Quantum computing is coming, but cooling is an issue. Diamond heat sink is a good choice

The current operating temperature of quantum computers is 0.015 Kelvin or -273C or -460F. That is the only way to slow down the movement of atoms, so a "qubit" can hold a value.

There have been some creative solutions proposed for this problem, such as the “nanofridge," which builds a circuit with an energy gap dividing two channels: a superconducting fast lane, where electrons can zip along with zero resistance, and a slow resistive (non-superconducting) lane. Only electrons with sufficient energy to jump across that gap can get to the superconductor highway; the rest are stuck in the slow lane. This has a cooling effect.

The cooling problem must get sorted. It may be diamonds that finally solve some of the commercial and operational/cost issues in quantum computing: synthetic, also known as lab-grown diamonds.

The first synthetic diamond was grown by GE in 1954. It was an ugly little brown thing. By the '70s, GE and others were growing up to 1-carat off-color diamonds for industrial use. By the '90s, a company called Gemesis (renamed Pure Grown Diamonds) successfully created one-carat flawless diamonds graded ILA, meaning perfect. Today designer diamonds come in all sizes and colors: adding Boron to make them pink or nitrogen to make them yellow.

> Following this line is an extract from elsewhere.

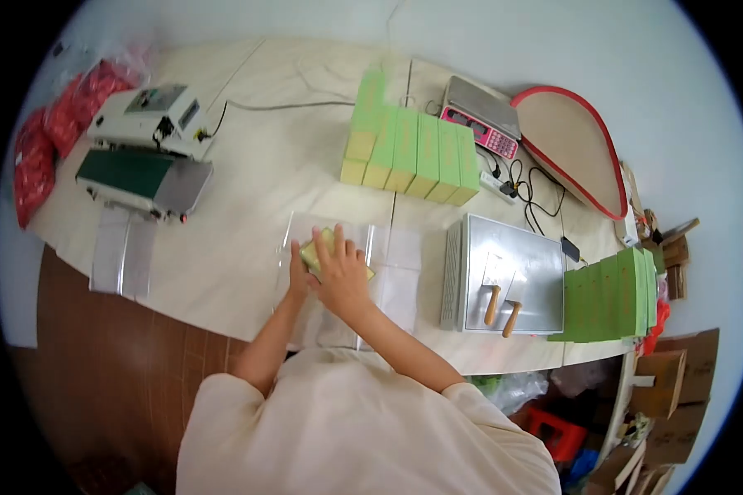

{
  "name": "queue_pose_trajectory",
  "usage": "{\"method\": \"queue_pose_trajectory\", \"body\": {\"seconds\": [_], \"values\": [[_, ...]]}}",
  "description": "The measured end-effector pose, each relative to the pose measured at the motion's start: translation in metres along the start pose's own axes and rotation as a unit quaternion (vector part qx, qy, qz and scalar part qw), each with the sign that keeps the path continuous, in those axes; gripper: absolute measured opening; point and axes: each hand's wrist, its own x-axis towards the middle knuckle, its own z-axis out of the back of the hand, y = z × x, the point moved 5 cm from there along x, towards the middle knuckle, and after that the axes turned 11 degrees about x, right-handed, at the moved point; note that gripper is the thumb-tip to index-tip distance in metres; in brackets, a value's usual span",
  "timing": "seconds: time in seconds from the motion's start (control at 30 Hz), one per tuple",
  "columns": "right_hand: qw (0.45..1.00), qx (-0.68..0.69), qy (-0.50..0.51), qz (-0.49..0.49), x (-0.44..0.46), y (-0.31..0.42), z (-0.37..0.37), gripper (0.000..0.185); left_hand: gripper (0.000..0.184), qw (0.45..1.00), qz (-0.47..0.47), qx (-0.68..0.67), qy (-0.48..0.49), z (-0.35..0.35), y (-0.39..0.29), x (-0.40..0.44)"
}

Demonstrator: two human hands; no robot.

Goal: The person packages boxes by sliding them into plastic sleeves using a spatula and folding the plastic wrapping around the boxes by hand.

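A small yellow-green box lies on clear plastic sheets near the table's front edge. My right hand rests over the box from above, its fingers spread across the top. At the box's left side is my left hand, with fingers stretched upward and touching its edge. Part of the box is hidden under my right hand.
Green boxes stand in a row behind, beside a pink scale. Right of my hands, a metal-topped unit bears two wooden-handled scrapers; more green boxes stand beyond. A sealing machine and red bags are at left.
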Motion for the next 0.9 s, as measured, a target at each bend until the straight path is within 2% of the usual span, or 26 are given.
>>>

Diamond heat sink have unique properties. They have high thermal conductivity (meaning they don't melt like silicon). The thermal conductivity of diamond heat sink is the highest of any known solid. They are also an excellent electrical insulator. In its center, it has an impurity called an N-V center, where a carbon atom is replaced by a nitrogen atom leaving a gap where an unpaired electron circles the nitrogen gap and can be excited or polarized by a laser. When excited, the electron gives off a single photon leaving it in a reduced energy state. Somehow, and I admit I don’t completely understand this, the particle is placed into a quantum superposition. In quantum-speak, that means it can be two things, two values, two places at once, where it has both spin up and spin down. That is the essence of quantum computing, the creation of a "qubit," something that can be both 0 and 1 at the same time.

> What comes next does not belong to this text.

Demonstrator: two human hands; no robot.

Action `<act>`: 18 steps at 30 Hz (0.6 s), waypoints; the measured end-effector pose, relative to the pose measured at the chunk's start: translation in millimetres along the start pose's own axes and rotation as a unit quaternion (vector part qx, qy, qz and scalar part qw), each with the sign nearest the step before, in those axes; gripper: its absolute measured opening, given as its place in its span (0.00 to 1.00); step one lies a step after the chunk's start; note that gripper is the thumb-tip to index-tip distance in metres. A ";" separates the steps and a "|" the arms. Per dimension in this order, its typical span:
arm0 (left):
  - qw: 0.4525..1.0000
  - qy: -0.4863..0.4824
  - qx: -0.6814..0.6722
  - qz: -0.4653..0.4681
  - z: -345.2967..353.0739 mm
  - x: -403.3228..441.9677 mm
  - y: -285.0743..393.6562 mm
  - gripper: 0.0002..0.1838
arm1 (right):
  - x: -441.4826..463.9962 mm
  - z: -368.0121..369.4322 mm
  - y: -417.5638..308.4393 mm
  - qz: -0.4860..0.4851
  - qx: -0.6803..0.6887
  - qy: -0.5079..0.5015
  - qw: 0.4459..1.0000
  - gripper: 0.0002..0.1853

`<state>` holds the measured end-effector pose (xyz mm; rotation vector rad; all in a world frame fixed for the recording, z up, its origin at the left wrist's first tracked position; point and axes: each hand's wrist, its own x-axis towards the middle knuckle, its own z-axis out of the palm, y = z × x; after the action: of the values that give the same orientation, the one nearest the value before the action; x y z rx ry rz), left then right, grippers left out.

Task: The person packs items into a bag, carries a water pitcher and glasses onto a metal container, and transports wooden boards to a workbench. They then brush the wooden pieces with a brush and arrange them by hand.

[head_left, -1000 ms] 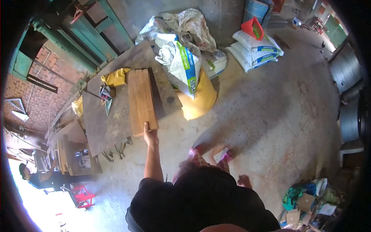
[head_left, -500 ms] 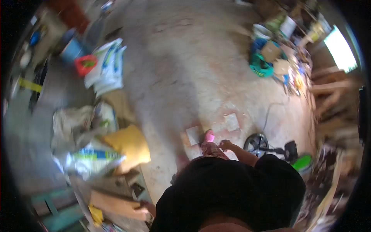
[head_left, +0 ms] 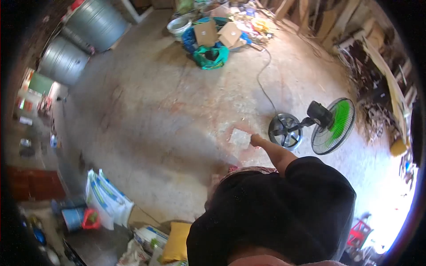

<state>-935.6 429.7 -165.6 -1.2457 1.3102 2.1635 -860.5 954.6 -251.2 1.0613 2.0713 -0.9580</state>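
My right hand [head_left: 255,140] hangs low over the concrete floor, its fingers curled together with no object showing in them. Beside it on the floor is a pale square patch [head_left: 240,138]. To the right of the hand stands a fan with a round dark base [head_left: 286,131] and a green-bladed head [head_left: 338,126] in a wire cage. My left hand is out of view, and so is the wooden board seen earlier.
A green bag [head_left: 211,57] and open cardboard boxes [head_left: 205,33] lie at the top. A cord [head_left: 262,80] runs to the fan. Metal drums [head_left: 100,24] stand top left. White sacks [head_left: 106,199] and a yellow sack [head_left: 177,243] are lower left. Scrap wood [head_left: 386,66] lines the right.
The view has swung right, away from the worktable. My left hand, earlier on the wooden board, has left the view. My right hand and the fan have come into view.
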 end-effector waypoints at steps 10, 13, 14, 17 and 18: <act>0.965 -0.109 0.229 -0.070 322.1 112.7 45.6 0.30 | 15.6 -57.7 97.9 0.083 -0.004 0.083 0.993 0.25; 0.869 -0.108 0.463 -0.135 344.3 186.6 10.2 0.26 | 12.3 -77.1 87.2 0.116 0.017 0.014 0.993 0.22; 0.828 -0.107 0.530 -0.152 363.8 192.8 -5.2 0.25 | 19.4 -89.8 85.0 0.091 -0.018 0.007 0.996 0.20; 0.744 -0.129 0.635 -0.165 437.1 201.6 -32.1 0.20 | 35.2 -154.6 61.9 0.114 0.115 0.154 0.975 0.17; 0.728 -0.139 0.652 -0.160 470.8 203.7 -37.0 0.18 | 32.2 -192.6 44.1 0.126 0.167 0.219 0.953 0.16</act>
<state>-1269.4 810.2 -257.1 -0.4221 1.7154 0.6684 -875.5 1142.7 -184.5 1.8073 2.0770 -1.0322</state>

If that isn't weird enough, there is the issue of “entanglement.” A microwave pulse can be directed at a pair of qubits, placing them both in the same state. But you can "entangle" them so that they are always in the same state. In other words, if you change the state of one of them, the other also changes, even if great distances separate them, a phenomenon Einstein dubbed, “spooky action at a distance.” Entangled photons don't need bulky equipment to keep them in their quantum state, and they can transmit quantum information across long distances.

At least in the theory of the predictive nature of entanglement, adding qubits explodes a quantum computer's computing power. In telecommunications, for example, entangled photons that span the traditional telecommunications spectrum have enormous potential for multi-channel quantum communication.